▶ _What this task involves_
Could you reproduce the lines below from the one with "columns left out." through the one with "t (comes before"? Keep both ends and add nothing.

(Material provided Opens)

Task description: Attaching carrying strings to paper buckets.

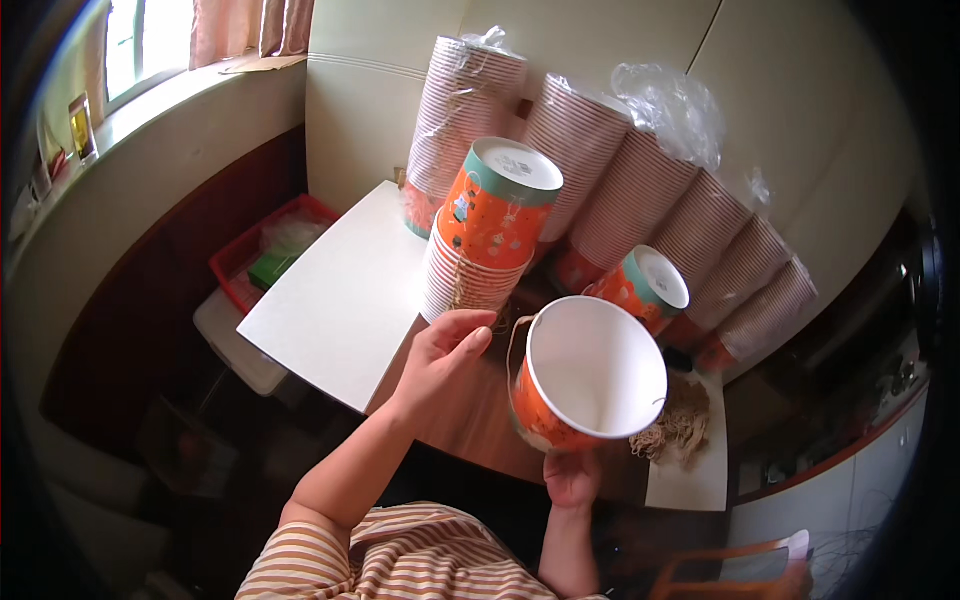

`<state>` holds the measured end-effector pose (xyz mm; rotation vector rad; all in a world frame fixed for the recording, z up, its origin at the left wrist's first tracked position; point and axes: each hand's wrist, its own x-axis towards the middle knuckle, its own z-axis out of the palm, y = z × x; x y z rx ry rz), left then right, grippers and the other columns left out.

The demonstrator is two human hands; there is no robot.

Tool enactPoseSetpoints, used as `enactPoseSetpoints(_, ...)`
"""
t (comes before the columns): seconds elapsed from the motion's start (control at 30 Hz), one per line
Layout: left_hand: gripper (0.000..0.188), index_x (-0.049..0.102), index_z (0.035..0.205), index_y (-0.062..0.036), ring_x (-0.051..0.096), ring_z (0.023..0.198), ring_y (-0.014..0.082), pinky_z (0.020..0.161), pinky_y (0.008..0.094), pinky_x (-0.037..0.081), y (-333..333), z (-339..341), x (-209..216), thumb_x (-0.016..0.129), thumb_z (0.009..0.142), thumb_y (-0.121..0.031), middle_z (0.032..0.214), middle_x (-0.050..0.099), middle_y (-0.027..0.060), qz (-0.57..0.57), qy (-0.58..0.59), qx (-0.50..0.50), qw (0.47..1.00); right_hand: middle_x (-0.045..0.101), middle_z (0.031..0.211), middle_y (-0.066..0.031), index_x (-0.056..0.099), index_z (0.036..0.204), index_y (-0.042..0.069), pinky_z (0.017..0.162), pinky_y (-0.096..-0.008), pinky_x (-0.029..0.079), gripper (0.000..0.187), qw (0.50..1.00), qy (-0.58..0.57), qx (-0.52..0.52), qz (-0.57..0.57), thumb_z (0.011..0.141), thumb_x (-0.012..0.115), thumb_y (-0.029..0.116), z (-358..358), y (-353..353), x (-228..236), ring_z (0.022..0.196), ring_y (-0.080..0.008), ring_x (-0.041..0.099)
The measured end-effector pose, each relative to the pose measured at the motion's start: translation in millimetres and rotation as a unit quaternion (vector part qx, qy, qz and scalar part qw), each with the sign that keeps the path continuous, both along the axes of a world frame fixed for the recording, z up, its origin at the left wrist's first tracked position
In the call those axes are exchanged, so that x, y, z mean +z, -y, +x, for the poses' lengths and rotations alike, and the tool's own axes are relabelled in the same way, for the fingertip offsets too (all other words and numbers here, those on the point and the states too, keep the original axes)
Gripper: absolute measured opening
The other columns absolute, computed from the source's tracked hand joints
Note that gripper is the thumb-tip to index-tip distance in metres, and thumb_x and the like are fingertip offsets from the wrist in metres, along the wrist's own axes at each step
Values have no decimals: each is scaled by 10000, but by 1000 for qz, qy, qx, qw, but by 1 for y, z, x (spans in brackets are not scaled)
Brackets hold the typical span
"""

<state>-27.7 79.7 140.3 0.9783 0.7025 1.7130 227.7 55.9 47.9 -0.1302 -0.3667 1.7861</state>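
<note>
A large orange paper bucket (553, 422) with a white inside is tilted so that its mouth faces me. My right hand (573, 478) holds it from beneath; the bucket hides most of the fingers. A thin tan string handle (512, 362) hangs in a loop at its left side, and its other end shows at the right rim. My left hand (450, 350) is raised left of the bucket, clear of the string. Its fingers are half bent with the thumb a little apart, and nothing shows in them. Just behind it stands an upside-down stack of paper buckets (500, 215).
Tall stacks of nested paper buckets (620, 200), some in clear plastic, line the wall. Another upturned orange bucket (655, 280) stands behind mine. Tan strings (680, 425) lie piled at the right on the white table (330, 310). A red crate (235, 255) sits at left; an orange-framed chair (725, 570) lower right.
</note>
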Motion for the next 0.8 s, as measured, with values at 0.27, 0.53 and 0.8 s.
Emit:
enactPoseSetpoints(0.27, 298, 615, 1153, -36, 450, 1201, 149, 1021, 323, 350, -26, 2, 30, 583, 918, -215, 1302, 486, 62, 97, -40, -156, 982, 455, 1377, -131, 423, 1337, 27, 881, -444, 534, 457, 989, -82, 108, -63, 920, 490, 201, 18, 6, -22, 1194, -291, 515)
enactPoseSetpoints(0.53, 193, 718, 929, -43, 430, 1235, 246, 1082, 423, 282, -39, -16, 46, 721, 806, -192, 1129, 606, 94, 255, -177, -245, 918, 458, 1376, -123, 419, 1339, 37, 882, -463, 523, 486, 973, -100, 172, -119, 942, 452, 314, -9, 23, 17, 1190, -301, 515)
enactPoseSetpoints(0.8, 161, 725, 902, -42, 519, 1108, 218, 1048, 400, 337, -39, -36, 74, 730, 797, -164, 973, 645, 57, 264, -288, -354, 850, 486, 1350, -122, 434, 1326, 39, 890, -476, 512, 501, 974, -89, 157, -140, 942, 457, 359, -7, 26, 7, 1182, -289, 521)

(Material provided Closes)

▶ _Solved exercise_
`<state>` holds the measured end-effector pose (xyz mm; rotation vector rad; all in a world frame fixed for the recording, z up, its origin at the left wrist's first tracked position; point and axes: each hand's wrist, its own x-axis towards the middle knuckle, its own z-axis out of the palm, y = z × x; x y z rx ry rz), left then right, grippers and the other columns left out.

The demonstrator is two human hands; there is no robot.

Tool enactPoseSetpoints, used as `enactPoseSetpoints(_, ...)`
"""
t (comes before the columns): seconds elapsed from the motion's start (control at 30 Hz), one per line

There's nothing more to this exercise.